PayPal reaches 200+ countries — more than any competitor — but only supports 25 currencies. Its 4.4% + $0.30 international transaction fee is also the highest among major gateways. PayPal works best when consumer trust drives conversion, particularly for digital products in emerging markets where credit card penetration is low.
What is interchange++ pricing and should developers care?
Interchange++ separates the card network fee (interchange), the scheme fee (Visa/Mastercard markup), and the processor fee. Adyen and Checkout.com use this model. For merchants processing over $1M/year, interchange++ typically saves 0.5–1.5% per transaction compared to flat-rate pricing (Airwallex, 2026).

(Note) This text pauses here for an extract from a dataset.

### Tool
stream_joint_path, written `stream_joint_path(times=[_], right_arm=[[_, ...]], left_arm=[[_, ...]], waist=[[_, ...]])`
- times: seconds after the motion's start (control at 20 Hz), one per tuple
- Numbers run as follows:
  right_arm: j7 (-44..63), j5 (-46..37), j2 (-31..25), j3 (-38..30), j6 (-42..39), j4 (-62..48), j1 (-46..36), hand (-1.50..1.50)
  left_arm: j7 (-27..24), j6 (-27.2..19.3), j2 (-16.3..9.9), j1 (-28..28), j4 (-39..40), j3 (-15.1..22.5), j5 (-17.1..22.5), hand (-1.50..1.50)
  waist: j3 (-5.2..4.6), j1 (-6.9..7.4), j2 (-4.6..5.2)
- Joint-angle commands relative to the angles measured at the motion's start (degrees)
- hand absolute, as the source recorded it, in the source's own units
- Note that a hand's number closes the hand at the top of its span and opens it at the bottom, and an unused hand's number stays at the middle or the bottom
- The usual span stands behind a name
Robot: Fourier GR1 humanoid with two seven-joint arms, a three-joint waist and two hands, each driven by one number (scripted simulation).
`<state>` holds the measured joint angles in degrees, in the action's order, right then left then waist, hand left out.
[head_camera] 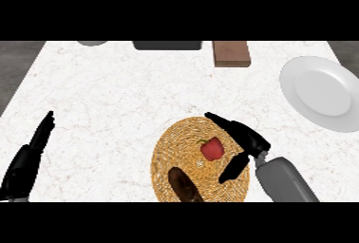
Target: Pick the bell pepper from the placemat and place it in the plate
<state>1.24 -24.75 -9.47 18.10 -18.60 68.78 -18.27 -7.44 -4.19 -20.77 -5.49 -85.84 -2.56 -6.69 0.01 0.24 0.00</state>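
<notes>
One red bell pepper (212,148) sits mid-placemat (184,137) near the counter's (119,90) front edge, likely light, glossy and slippery; grasp across its body. Right hand (247,137) spreads wide around it, not touching. Left hand (32,152) rests open at the left. Plate (308,71) waits at the right edge.

A white marbled counter (119,95) fills most of the view. Dark grey floor (15,61) shows past its left and right far corners. Light falls evenly.
</notes>
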Motion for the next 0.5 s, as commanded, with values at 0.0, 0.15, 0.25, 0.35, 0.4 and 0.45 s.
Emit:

Which gateway is best for mobile payments internationally?
Stripe and Adyen both support Apple Pay, Google Pay, and major regional wallets. With the global mobile payment market hitting $6.46 trillion in 2026 (Fortune Business Insights, 2026), mobile wallet support isn’t optional. Stripe’s pre-built mobile SDKs (iOS, Android, React Native) give it an edge for developer implementation speed.
Conclusion
No single gateway wins across every dimension. The right choice depends on three variables: your transaction volume, your target markets, and your team’s integration capacity.
Key takeaways:
- Stripe is the default choice for developer-led teams under $1M/year — 135+ currencies, best-in-class docs, and a flat-rate fee that’s predictable
- Adyen saves serious money above $1M/year with interchange++, but demands more engineering investment
- PayPal has unmatched geographic reach (200+ countries) but the highest international fees and narrowest currency support
- Checkout.com leads on currency coverage (150+) and offers intelligent payment routing for cross-border optimization
- Square is domestically excellent but internationally limited to 8 countries
Cross-border payments hit $397 billion in 2026 and are growing at 7.9% annually. Every month you delay optimizing your payment stack is revenue left on the table.
Start with one gateway. Measure decline rates, fees, and conversion by region. Then add a second gateway for the markets your primary provider handles poorly. That’s the pattern every successful international product follows.